JAKARTA, KOMPAS — Indonesia memiliki 1,7 juta pekerja anak yang mayoritas bekerja di sektor informal. Dari jumlah tersebut, baru 63.055 anak yang ditarik dari pekerjaannya untuk dikembalikan ke sekolah sepanjang tahun 2008-2014.
Berdasarkan data Kementerian Tenaga Kerja (Kemenaker), kantong pekerja anak yang cukup besar ada di Jawa Timur, Jawa Tengah, Jawa Barat, Banten, Nusa Tenggara Timur, dan Sulawesi Selatan.
Direktur Pengawasan Norma Kerja Perempuan dan Pekerja Anak Direktorat Jenderal Pembinaan Pengawasan Ketenagakerjaan Kemenaker Budi Hartawan kepada Kompas, Selasa (30/12), di Jakarta, mengatakan, pekerja anak itu umumnya bekerja di sektor pertanian dan perkebunan serta konstruksi.
”Anak-anak itu diajak bekerja oleh orangtua mereka.
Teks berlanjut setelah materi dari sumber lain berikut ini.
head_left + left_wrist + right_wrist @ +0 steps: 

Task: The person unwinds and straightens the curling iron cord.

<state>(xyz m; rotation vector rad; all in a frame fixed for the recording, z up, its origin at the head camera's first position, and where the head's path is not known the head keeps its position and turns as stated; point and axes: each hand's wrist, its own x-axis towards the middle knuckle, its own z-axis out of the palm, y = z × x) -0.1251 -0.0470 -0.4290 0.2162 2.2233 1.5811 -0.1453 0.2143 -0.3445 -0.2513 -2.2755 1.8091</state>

Kemiskinan memaksa orangtua mengikutsertakan anak-anak,” ujar Budi.
Budi menyatakan, sektor pertanian dan perkebunan serta sektor konstruksi masih menjadi lapangan kerja utama bagi masyarakat Indonesia.
Menurut data Badan Pusat Statistik (BPS) pada Agustus 2013, jumlah pekerja di sektor pertanian dan perkebunan mencapai 39,2 juta orang. Pada Agustus 2014, jumlahnya turun menjadi 38,9 juta orang. Meski turun, sektor itu masih menduduki peringkat pertama dalam daftar lapangan kerja utama.
Di sejumlah wilayah Indonesia, para pemuda lebih suka meninggalkan desa dan pergi merantau. Akibatnya, lahan tidak terurus. ”Orangtua meminta anak-anak putus sekolah dan membantu mengurus lahan,” kata Budi.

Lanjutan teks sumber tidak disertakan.